Where R represents a heteroaromatic radical, it may have 5 or 6 ring atoms and contain one to two hetero atoms such as sulfur, nitrogen and / or oxygen, and may be substituted with the substituents indicated for the aryl radicals . Preferred are heteroaromatic groups having 6 ring atoms, with 1-2 nitrogen atoms, and heteroaromatic groups having 5 ring atoms, cpm 1-2 oxygen, sulfur and / or nitrogen atoms, which may be substituted with halogen such as pyridine, pyrimidine, pyrazine, pyridazine, furan,? -thiophene, pyrrole, imidazole, thiazole. - 4 -

In the case where R1 and R2 form a ring together with the oxygen atom, the hydrocarbon bridge may have 1-3 carbon atoms, such as methylene, ethylene, ethylidene, and propylene, and may furthermore have a another hetero atom, preferably oxygen.

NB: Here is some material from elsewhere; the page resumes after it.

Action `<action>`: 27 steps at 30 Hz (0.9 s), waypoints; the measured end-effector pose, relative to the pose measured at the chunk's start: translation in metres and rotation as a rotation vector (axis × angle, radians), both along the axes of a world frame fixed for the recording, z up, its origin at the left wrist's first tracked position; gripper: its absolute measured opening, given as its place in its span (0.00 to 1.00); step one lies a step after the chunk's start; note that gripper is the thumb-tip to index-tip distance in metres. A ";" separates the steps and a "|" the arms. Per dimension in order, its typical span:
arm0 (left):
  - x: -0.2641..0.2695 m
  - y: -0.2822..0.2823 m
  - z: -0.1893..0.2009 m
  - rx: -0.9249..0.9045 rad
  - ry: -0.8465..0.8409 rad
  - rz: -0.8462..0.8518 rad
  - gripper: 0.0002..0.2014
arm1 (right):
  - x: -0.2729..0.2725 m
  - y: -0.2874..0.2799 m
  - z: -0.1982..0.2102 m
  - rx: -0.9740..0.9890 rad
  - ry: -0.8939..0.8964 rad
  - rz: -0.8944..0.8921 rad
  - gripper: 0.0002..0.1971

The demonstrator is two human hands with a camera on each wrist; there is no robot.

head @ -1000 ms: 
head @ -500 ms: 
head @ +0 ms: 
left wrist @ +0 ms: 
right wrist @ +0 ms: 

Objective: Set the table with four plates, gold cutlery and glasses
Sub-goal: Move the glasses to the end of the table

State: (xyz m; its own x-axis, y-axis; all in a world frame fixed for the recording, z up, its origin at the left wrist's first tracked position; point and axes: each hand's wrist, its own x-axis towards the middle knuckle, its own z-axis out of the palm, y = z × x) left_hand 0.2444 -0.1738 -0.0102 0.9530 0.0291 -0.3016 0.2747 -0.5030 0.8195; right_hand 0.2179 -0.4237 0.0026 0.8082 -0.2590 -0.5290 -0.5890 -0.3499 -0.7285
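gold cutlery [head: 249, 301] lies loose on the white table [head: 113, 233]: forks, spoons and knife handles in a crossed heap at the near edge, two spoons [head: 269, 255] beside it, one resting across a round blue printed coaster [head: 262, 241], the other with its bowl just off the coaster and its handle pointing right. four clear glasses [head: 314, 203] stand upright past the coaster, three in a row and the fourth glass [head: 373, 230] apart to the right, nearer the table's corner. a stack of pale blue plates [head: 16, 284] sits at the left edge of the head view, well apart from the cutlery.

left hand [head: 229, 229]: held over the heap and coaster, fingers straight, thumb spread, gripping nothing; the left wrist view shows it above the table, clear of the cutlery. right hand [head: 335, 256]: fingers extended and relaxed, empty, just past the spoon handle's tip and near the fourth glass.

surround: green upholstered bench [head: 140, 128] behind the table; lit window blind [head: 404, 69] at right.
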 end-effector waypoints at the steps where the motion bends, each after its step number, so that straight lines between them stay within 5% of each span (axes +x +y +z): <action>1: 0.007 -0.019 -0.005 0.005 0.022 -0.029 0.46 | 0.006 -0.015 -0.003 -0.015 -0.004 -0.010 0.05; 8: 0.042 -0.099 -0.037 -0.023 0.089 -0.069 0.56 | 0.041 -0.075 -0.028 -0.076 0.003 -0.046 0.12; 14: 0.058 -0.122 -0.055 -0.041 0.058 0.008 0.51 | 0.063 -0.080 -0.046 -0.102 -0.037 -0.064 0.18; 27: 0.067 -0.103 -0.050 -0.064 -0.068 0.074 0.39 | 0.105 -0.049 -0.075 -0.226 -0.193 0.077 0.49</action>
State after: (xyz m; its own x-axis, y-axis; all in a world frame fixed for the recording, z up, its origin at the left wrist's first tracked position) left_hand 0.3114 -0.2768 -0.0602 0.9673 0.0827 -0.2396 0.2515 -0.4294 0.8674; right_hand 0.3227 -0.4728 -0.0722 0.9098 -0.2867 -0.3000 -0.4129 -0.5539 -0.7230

For the substituent, preference is given to hydrogen, C 1 -C 4 -alkyl, C 3 -C 5 -cycloalkyl, C 1 -C 4 -alkoxy-C 1 -C 4 -alkyl in the alkoxy and C 1 -C 2 -alkyl radical in the alkyl radical, the definition of substituents to the

And the hydrocarbon radical R being an alkyl or cycloalkyl radical, preferably saturated and unsubstituted. 2

As preferred R substituents may be taken as hydrogen or -OR.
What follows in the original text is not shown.